▶ About this task:
Keep the text of the data exactly as it is and omit each picture from the copy.
Dataset section section start
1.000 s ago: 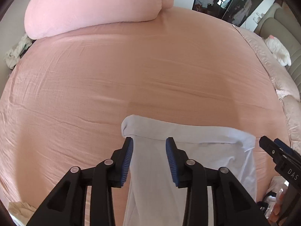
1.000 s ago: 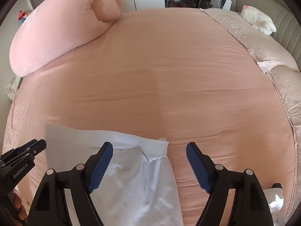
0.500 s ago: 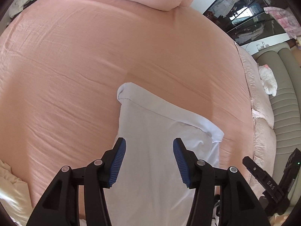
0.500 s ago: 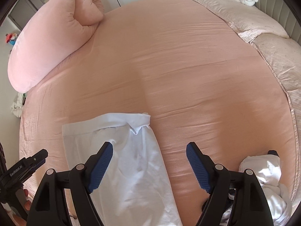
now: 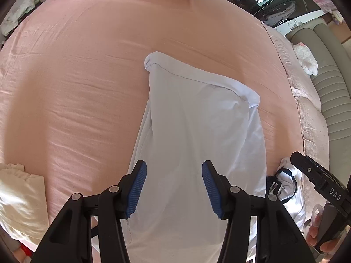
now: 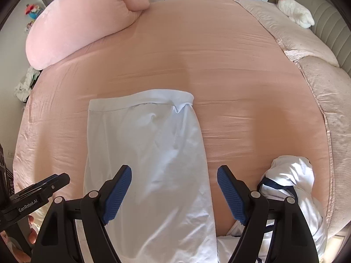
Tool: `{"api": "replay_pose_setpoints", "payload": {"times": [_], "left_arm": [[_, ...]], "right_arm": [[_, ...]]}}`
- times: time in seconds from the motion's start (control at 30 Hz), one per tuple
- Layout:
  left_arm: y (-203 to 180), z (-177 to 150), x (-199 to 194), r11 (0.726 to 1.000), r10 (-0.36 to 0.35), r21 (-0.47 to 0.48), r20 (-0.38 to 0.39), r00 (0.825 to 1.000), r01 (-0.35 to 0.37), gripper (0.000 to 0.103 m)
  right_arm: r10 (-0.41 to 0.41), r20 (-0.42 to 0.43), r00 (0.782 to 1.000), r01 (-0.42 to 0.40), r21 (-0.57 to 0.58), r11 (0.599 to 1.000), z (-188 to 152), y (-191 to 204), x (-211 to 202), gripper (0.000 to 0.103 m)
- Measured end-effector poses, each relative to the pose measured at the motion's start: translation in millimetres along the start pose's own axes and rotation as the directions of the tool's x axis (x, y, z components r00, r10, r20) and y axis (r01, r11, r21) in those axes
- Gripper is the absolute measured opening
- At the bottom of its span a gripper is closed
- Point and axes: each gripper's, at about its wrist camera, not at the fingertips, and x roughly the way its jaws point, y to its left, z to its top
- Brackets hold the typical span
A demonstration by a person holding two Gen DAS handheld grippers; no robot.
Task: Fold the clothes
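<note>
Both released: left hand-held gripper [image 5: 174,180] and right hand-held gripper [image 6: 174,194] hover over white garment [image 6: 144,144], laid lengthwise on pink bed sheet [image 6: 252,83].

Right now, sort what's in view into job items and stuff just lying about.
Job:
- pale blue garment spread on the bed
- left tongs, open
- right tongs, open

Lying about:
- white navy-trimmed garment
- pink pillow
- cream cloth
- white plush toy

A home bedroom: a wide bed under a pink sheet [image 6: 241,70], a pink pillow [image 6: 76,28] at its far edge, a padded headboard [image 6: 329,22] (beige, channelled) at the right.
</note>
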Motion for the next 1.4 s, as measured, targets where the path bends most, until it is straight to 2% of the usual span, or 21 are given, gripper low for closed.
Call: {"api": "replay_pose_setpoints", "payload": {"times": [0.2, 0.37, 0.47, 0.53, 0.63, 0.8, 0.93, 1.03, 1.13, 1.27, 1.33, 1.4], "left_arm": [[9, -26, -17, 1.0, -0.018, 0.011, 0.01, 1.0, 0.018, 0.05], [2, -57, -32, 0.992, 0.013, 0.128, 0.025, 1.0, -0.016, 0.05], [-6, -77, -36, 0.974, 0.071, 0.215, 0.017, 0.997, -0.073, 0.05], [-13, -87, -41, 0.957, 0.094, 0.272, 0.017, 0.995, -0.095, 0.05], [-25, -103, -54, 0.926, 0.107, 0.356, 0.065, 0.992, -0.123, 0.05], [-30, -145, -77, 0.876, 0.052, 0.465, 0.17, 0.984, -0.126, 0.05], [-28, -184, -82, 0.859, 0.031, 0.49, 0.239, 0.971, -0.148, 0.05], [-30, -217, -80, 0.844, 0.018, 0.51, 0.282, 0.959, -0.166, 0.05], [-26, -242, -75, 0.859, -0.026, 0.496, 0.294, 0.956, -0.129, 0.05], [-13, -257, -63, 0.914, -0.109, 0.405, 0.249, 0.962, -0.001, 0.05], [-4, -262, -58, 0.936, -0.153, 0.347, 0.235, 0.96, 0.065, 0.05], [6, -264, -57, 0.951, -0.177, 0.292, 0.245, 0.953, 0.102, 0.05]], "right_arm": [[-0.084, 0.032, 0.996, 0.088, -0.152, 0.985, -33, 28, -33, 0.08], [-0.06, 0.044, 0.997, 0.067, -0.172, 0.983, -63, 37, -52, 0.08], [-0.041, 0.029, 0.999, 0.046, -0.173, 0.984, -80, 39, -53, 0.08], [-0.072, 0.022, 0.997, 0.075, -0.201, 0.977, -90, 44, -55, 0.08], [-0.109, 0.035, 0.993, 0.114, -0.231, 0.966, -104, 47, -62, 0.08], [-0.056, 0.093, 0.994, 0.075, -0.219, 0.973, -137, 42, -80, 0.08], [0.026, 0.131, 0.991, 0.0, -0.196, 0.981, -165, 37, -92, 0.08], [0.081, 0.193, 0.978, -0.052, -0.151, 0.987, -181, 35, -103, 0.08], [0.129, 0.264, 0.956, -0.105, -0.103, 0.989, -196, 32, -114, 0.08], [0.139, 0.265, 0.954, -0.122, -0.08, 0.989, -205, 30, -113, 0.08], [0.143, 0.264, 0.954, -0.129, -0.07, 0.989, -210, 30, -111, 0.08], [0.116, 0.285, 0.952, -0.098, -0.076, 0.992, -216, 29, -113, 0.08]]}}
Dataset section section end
▶ Answer for the task:
1.000 s ago: 
1.000 s ago: 
0.500 s ago: 
0.500 s ago: 
now: 
now: 
Tool: `{"api": "replay_pose_setpoints", "payload": {"times": [_], "left_arm": [[_, ...]], "right_arm": [[_, ...]]}}`
- times: time in seconds from the motion's start (control at 30 Hz), one per tuple
- Layout:
  left_arm: y (-203 to 180), z (-177 to 150), x (-199 to 194), r11 (0.726 to 1.000), r10 (-0.36 to 0.35), r21 (-0.47 to 0.48), r20 (-0.38 to 0.39), r00 (0.825 to 1.000), r01 (-0.35 to 0.37), gripper (0.000 to 0.103 m)
  right_arm: r10 (-0.41 to 0.41), r20 (-0.42 to 0.43), r00 (0.782 to 1.000), r01 (-0.42 to 0.40), r21 (-0.57 to 0.58), r11 (0.599 to 1.000), z (-188 to 152), y (-191 to 204), x (-211 to 202), gripper (0.000 to 0.103 m)
- Measured end-effector poses, each relative to the pose measured at the motion's start: translation in millimetres along the start pose's own axes and rotation as the directions of the tool's x axis (x, y, z components r00, r10, r20) and y axis (r01, r11, r21) in those axes
- Gripper is the absolute measured opening
- At the bottom of its span a gripper is closed
- Point and axes: each gripper's, at about its wrist camera, not at the fingertips, and x roughly the way its jaws point, y to its left, z to its top
- Brackets hold the typical span
A demonstration by a person holding two Gen DAS handheld grippers; no robot.
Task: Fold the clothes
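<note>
Both released: left hand-held gripper [image 5: 174,180] and right hand-held gripper [image 6: 174,194] hover over white garment [image 6: 144,144], laid lengthwise on pink bed sheet [image 6: 252,83].

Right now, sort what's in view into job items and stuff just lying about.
Job:
- pale blue garment spread on the bed
- left tongs, open
- right tongs, open

Lying about:
- white navy-trimmed garment
- pink pillow
- cream cloth
- white plush toy

A home bedroom: a wide bed under a pink sheet [image 6: 241,70], a pink pillow [image 6: 76,28] at its far edge, a padded headboard [image 6: 329,22] (beige, channelled) at the right.
</note>
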Motion for the next 1.4 s, as measured, targets where the path bends most, until it is straight to 2% of the usual span, or 21 are given, gripper low for closed.
Call: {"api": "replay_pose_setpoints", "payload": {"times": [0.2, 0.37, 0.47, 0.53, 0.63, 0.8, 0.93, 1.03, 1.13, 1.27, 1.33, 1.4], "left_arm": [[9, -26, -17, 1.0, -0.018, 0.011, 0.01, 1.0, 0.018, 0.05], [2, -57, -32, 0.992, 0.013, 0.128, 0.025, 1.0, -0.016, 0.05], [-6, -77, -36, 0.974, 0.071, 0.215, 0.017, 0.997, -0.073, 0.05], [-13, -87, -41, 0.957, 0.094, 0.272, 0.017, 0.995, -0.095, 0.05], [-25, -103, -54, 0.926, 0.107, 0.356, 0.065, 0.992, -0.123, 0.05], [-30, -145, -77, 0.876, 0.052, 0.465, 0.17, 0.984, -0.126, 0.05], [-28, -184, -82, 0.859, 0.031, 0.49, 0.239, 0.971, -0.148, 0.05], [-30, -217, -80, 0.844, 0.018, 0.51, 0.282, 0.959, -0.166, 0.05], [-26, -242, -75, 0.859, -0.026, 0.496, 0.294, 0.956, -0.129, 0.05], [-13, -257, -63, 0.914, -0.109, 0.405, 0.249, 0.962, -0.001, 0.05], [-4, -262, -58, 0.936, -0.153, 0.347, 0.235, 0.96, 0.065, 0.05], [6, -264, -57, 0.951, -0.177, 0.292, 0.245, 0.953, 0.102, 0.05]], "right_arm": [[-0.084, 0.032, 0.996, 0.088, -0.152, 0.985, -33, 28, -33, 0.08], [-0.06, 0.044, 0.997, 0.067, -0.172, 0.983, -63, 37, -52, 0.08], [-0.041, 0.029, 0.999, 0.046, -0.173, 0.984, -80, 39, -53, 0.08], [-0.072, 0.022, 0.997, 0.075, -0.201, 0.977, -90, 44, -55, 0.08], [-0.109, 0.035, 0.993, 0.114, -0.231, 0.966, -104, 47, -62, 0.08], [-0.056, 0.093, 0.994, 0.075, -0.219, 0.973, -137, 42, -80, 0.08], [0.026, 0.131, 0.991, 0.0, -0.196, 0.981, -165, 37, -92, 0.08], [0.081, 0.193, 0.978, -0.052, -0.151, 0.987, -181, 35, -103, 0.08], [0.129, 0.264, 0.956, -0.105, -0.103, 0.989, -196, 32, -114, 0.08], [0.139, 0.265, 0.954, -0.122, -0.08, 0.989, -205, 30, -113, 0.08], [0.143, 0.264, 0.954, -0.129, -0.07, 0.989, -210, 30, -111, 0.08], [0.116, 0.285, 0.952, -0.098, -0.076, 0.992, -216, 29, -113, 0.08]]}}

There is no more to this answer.